**Work to complete:**
For the data below, work out how many lines contain the word "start" and supply only that number.
>>>
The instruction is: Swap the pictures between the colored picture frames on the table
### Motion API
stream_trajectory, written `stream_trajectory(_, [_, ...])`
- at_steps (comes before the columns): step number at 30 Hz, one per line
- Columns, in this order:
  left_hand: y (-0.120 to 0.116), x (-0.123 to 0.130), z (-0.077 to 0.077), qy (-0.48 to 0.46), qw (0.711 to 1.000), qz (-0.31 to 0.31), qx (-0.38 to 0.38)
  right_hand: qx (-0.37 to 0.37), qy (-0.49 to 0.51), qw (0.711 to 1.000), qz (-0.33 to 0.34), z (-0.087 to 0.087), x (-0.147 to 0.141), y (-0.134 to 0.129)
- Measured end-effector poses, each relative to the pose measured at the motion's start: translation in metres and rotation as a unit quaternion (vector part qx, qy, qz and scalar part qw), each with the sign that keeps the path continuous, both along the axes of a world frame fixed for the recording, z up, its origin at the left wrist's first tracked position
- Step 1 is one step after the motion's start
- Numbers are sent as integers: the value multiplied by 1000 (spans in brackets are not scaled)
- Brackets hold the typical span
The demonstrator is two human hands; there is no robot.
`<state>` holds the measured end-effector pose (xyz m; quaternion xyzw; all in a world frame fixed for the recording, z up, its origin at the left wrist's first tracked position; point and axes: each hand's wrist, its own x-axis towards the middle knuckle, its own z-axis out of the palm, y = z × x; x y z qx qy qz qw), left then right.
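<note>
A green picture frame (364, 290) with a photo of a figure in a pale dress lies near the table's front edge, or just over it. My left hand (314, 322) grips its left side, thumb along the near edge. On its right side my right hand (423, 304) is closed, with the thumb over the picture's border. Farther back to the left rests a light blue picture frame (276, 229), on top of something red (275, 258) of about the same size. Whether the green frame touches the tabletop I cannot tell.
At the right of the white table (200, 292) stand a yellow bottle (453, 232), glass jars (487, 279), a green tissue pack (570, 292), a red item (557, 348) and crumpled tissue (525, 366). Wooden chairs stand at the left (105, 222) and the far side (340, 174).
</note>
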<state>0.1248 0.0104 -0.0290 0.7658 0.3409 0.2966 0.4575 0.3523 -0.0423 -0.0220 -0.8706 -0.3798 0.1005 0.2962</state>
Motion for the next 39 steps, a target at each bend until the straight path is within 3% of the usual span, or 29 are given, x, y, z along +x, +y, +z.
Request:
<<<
**Solution for this problem:**
2